Wozniak-Mielczarek L, Sabiniewicz R, Drezek-Nojowicz M, Nowak R, Gilis-Malinowska N, Mielczarek M, Łabuc A, Waldoch A, Wierzba J.
Pediatr Cardiol. 2019 Feb;40(2):393-403. doi: 10.1007/s00246-018-2025-2. Epub 2018 Nov 11.
Select item 30415381
Take Home Points:
- Aortic root and ascending aorta dilatation, mitral valve prolapse and aortic regurgitation are equally prevalent in children and adults, while aortic arch, descending aorta and pulmonary truck dilatation are more common in adults.
- Aortic root dilatation is the primary cardiovascular manifestation of Marfan syndrome (81%), equally prevalent in adults and children with no predilection for male or female sex.
- Dilatation of the sinotubular junction (33%) and distal ascending aorta (27%) occurs in similar frequency amongst adults and children, and always in association with aortic root dilatation.
- Aortic arch (9 %) and descending thoracic or abdominal aorta (11%) dilatation is more common in adult patients than children.
- Aortic dissection was retrospectively noted in 8 patients (8%) at a mean age of 26 +/- 7 years; 3 of 4 females (75 %) were affected during the third trimester of pregnancy.
- Aortic valve regurgitation present in 26 patients (31%) but only mild in the majority (92%).
- Mitral valve prolapse is common in adults and children (53 and 57%, respectively).
- Pulmonary trunk dilatation is more frequent in adults as compared to children (37 vs. 16%, P=0.025).
Commentary from Dr. Timothy Roberts (Melbourne), section editor of ACHD Journal Watch:
This observational study aimed to assess differences in the frequency of cardiovascular manifestations of Marfan syndrome in a series of 236 patients referred for assessment of suspected Marfan syndrome. Referral indications included body stature (27 %), family history of Marfan syndrome (24 %), joint hypermobility (14 %), chest deformity (7 %), scoliosis (6 %), aortic dilatation or dissection (5 %) and lens dislocation (5 %). Marfan syndrome was diagnosed in 101 patients (43 %: 44/144 children, 57/92 adults) according to the modified Ghent criteria. The mean age at diagnosis of Marfan syndrome was 24 +/- 15 years (2 months – 65 years) with 46 % female gender. A family history of Marfan syndrome was present in 68 %. Genetic testing was not performed to confirm a clinical diagnosis of Marfan syndrome. Cardiovascular testing involved electrocardiography, 24-hour ambulatory monitoring and transthoracic echocardiography.
Aortic root dilatation was present in 81 % of Marfan subjects, affecting adults (49/57, 86 %) and children (33/44, 75 %) to a similar extent. A modest correlation was demonstrated between aortic root diameter and patient age (R=0.335, p=0.008). Subjects were further sub-grouped into four age categories (2 months – 9 years, 10 – 17 years, 18 – 29 years, and 30 – 65 years) with the highest z-score observed in adults (4.69 in 18 – 29 year group, 4.25 in the 30 – 65 year group; P=0.429). There was no difference in degree of aortic root dilatation according to sex.
Aortic arch dilatation occurred in 9 patients (9 %), more frequently in adults than children (P=0.04). Similarly, adults had a greater prevalence of descending thoracic or abdominal aorta dilatation (18 vs. 2 %, p=0.015).
Aortic dissection (retrospectively) occurred in 8 subjects: 6 adults (11 %) and 2 children (5 %). Type A dissection contributed to 5 of these events. Of note, 3 of the four females with dissection were affected during the third trimester of pregnancy.

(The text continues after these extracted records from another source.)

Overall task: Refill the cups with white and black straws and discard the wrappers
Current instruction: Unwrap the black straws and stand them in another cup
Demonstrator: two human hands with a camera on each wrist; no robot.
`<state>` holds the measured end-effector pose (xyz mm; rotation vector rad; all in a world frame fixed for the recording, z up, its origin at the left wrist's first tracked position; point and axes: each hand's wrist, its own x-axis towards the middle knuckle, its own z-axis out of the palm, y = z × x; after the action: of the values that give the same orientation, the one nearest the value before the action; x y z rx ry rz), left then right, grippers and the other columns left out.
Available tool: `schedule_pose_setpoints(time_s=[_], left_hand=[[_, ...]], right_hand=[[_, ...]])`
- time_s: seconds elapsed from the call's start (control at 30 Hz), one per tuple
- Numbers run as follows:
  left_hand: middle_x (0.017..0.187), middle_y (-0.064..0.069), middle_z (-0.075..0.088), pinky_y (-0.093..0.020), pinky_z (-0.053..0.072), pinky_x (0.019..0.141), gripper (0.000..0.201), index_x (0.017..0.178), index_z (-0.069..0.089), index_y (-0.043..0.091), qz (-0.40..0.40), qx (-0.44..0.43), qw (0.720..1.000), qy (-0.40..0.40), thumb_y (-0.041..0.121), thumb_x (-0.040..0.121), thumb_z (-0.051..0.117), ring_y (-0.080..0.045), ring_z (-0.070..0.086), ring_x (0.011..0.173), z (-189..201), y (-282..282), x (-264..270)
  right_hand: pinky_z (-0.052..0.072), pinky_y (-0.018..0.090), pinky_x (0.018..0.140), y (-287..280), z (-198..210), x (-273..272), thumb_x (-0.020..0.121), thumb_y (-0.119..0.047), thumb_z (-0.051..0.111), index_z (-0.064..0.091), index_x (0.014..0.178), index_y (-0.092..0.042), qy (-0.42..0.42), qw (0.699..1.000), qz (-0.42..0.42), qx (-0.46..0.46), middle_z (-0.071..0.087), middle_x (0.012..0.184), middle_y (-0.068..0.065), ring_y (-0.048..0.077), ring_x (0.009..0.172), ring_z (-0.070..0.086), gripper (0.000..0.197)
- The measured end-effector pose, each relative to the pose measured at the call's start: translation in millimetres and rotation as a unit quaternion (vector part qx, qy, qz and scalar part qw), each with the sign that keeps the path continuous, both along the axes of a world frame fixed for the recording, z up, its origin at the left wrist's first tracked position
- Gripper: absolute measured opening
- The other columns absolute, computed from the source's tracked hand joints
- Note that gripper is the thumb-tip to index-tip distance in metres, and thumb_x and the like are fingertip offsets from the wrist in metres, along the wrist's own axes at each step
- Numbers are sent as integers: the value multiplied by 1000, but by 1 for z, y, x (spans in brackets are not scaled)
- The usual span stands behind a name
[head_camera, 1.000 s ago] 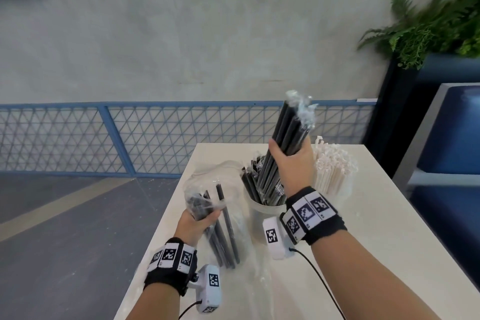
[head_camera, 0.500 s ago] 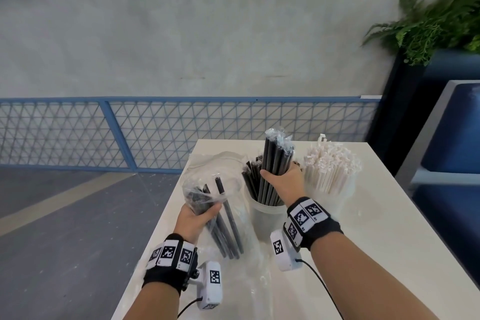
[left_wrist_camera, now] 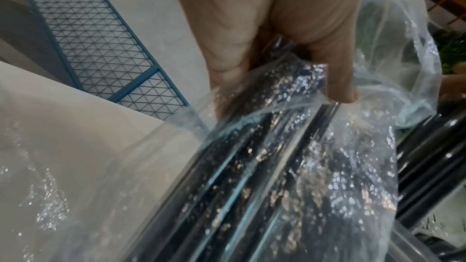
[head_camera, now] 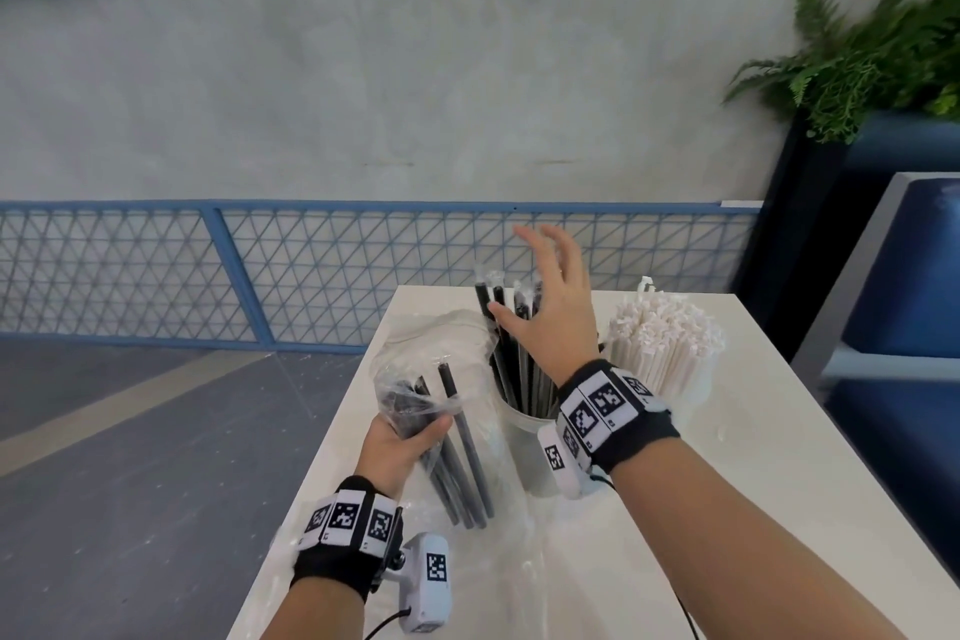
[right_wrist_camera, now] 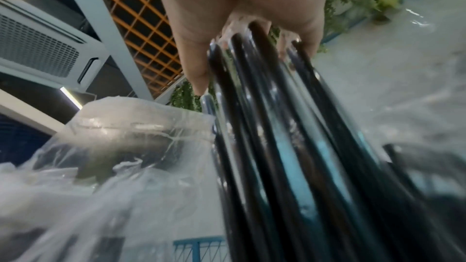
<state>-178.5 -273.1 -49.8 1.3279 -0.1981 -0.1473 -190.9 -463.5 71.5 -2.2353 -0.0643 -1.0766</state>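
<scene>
- Since a moment ago, my right hand point(head_camera: 550, 307) has let go and spreads its fingers over the black straws point(head_camera: 511, 353) in their cup point(head_camera: 524, 442).
- Left of that cup, my left hand point(head_camera: 400, 442) grips the plastic bag point(head_camera: 431, 359) of straws.
- Right of it stand white straws point(head_camera: 665, 343).
- Beyond runs a blue fence point(head_camera: 311, 265).

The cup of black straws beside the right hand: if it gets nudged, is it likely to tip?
Probably fairly tippy. The black straws stand far above the cup rim and lean, so the load looks top-heavy. The cup looks like thin, light plastic, so it might slide on the smooth table before toppling.
</scene>
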Motion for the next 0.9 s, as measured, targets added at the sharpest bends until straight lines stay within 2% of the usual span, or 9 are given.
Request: schedule_pose_setpoints(time_s=[0.1,0.23,0.37,0.5,0.6,0.67,0.77,0.83,0.9], left_hand=[[85,3,75,-17,54,75,25,88,70,14,1,7,1000,-2,-7,75,67,-8,69,85,0,1,1],[88,1,75,-19,54,78,25,87,71,14,2,4,1000,-2,-8,75,68,-10,69,87,0,2,2],[85,4,75,-17,55,75,26,89,69,13,9,5,1000,-5,-9,76,66,-8,69,85,2,2,2],[83,4,75,-17,55,74,30,85,70,14,10,-6,1000,-5,-14,77,63,-7,70,82,2,3,1],[84,3,75,-17,55,75,34,76,76,18,4,7,1000,-12,-13,76,64,-8,70,84,2,5,-2],[84,2,76,-17,54,74,33,75,76,18,-4,25,999,-20,-13,75,65,-8,70,84,1,7,-4],[77,6,75,-16,54,71,32,81,71,18,-8,56,998,-37,-13,73,67,-5,70,78,4,9,-6],[80,3,76,-24,56,76,29,81,71,18,-5,83,996,-43,-9,71,73,-10,70,81,3,10,-6],[88,-8,75,-36,55,82,25,82,73,16,-7,91,995,-37,8,61,82,-24,69,89,-1,12,-4]], right_hand=[[39,33,94,-1,-3,12,77,-27,69,48,131,-27,65,992,-9,-106,40,140,6,25,105,48,58],[30,30,90,-5,-20,22,89,-18,52,61,104,-13,140,977,9,-159,64,105,5,29,94,56,18],[35,36,88,-5,-44,12,93,-15,46,60,97,-4,160,973,-33,-161,64,98,11,32,87,53,18],[45,43,82,-1,-72,-8,92,-19,49,58,110,-6,206,963,-56,-163,59,119,10,32,100,51,24],[42,41,93,-3,-66,-8,96,-33,39,50,124,-13,271,949,-43,-156,48,133,4,28,113,41,36],[39,41,97,2,-55,-15,93,-41,38,52,121,-14,197,976,-46,-85,50,128,5,27,112,41,42],[41,25,87,27,-38,-33,91,-28,44,57,108,-12,-12,1000,20,4,58,106,2,15,96,50,26],[46,25,79,45,-35,-42,92,-19,46,59,103,-10,54,993,104,-4,61,97,2,13,84,56,19],[48,32,83,54,-39,-39,93,-17,48,60,109,-10,187,974,126,-37,63,101,6,18,90,60,21]])
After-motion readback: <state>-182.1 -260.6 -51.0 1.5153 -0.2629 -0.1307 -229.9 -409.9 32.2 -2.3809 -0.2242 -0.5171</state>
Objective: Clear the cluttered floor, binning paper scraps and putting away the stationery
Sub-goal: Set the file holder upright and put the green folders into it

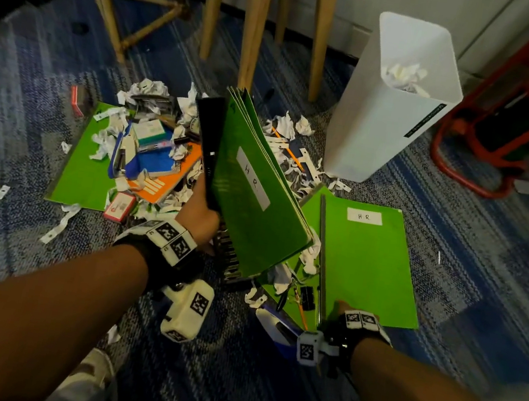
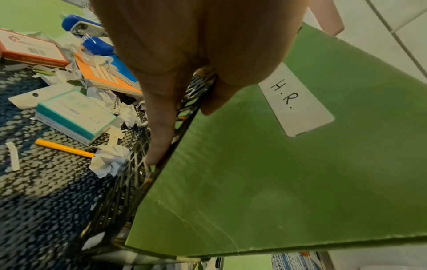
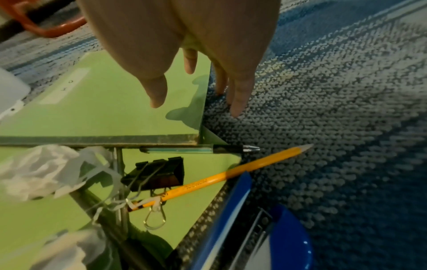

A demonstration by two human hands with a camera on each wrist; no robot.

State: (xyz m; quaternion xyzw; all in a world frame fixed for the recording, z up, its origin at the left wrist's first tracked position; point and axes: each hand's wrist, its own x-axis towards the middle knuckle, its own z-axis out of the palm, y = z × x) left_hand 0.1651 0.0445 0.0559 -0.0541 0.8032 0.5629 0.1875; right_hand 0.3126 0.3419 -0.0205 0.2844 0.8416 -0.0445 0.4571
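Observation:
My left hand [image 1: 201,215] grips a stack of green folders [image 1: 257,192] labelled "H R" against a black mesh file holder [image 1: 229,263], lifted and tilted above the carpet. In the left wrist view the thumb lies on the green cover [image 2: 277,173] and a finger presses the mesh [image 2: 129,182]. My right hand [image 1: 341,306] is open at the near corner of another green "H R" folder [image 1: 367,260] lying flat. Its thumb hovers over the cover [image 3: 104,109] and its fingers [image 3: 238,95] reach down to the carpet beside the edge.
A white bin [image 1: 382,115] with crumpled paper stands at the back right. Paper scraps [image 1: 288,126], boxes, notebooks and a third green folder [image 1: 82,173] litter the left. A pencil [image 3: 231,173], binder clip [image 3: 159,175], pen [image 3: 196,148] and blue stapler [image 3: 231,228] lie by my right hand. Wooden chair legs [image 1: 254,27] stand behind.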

Aortic regurgitation was diagnosed in 26 patients (31 %), being only mild in the majority and moderate in two adults (8 %). Prevalence was not different in adults and children. Four subjects had bicuspid aortic valve morphology.
Mitral regurgitation of any aetiology and severity was more common in adults than children (77 vs. 45 %, P=0.002), however the prevalence of mitral valve prolapse was similar (54 %) and severe mitral regurgitation was demonstrated in < 10 % of subjects overall.
Ambulatory 24-hour monitoring identified frequent (> 1000/day) ventricular (9 %) and supraventricular extrasystoles (5 %) without a statistically significant difference between adult and child subjects.
The data presented in the current study is informative while limited by the lack of longitudinal data. Nonetheless, similar to other studies it identifies high rates of aortic root dilatation and mitral valve prolapse, both of which are equally prevalent amongst children and adults. A further important point to highlight is the risk of aortic dissection during pregnancy. Although the affected women in this study were not formerly diagnosed with Marfan syndrome at the time of dissection, we must never forget the importance of pre-pregnancy counselling and to have a low threshold for aortic root surgery in our female Marfan syndrome patients of child-bearing age.